__Task instructions__.
Copy out again, unchanged, the listing below from the line that has "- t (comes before" through the line that has "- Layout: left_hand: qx".

__Dataset extract__.
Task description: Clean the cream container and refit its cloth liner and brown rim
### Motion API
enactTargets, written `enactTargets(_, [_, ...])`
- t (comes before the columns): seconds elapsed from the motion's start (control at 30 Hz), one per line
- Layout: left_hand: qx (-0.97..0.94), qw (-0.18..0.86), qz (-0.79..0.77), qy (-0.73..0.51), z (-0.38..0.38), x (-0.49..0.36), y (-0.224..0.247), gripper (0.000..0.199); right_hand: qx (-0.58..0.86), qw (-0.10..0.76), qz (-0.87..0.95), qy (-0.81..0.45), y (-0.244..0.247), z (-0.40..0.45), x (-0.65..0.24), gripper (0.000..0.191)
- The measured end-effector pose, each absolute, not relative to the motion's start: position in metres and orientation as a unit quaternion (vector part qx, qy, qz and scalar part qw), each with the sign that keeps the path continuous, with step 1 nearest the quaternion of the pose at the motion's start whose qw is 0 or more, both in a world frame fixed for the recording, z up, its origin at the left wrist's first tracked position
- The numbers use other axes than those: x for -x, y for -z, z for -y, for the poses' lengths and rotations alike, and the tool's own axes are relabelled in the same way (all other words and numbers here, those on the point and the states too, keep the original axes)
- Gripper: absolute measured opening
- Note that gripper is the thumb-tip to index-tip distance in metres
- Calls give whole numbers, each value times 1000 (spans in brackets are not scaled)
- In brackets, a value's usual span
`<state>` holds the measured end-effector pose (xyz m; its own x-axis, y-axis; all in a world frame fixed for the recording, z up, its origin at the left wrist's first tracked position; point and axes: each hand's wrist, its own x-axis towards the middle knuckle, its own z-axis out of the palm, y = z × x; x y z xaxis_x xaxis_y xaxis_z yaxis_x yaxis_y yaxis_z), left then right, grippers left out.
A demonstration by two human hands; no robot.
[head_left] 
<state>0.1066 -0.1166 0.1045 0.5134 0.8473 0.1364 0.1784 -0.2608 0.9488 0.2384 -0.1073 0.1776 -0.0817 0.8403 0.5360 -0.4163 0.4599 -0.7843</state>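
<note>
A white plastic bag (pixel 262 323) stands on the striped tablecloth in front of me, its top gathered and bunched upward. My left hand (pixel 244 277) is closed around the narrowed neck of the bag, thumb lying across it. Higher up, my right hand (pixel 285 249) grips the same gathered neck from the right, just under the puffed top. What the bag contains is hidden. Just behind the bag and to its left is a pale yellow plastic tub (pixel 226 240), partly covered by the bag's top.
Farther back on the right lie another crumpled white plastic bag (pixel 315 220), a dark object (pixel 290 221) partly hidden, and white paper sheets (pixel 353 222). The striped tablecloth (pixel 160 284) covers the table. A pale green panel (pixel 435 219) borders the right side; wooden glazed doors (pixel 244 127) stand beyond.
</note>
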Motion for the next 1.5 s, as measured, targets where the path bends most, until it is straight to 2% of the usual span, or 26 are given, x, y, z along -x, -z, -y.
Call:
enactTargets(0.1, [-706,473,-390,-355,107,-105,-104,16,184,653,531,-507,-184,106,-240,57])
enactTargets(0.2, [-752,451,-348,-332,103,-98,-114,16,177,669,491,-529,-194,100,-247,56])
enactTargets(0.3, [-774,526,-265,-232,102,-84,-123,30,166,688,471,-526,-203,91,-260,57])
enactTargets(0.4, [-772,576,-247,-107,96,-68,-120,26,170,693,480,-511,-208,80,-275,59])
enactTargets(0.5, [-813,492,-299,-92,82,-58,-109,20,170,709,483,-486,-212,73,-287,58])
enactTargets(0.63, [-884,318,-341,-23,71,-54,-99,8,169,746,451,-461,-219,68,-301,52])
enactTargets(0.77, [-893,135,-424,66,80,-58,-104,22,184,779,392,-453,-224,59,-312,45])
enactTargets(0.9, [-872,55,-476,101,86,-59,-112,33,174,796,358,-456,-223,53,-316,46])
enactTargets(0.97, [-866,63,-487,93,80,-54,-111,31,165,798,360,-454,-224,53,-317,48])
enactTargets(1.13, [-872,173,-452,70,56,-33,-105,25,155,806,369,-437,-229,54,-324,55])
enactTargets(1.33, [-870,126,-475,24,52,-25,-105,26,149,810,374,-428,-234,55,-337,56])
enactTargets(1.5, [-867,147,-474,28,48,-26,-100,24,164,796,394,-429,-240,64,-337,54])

__Written reply__.
- t (comes before the columns): seconds elapsed from the motion's start (control at 30 Hz), one per line
- Layout: left_hand: qx (-0.97..0.94), qw (-0.18..0.86), qz (-0.79..0.77), qy (-0.73..0.51), z (-0.38..0.38), x (-0.49..0.36), y (-0.224..0.247), gripper (0.000..0.199); right_hand: qx (-0.58..0.86), qw (-0.10..0.76), qz (-0.87..0.95), qy (-0.81..0.45), y (-0.244..0.247), z (-0.40..0.45), x (-0.65..0.24), gripper (0.000..0.191)

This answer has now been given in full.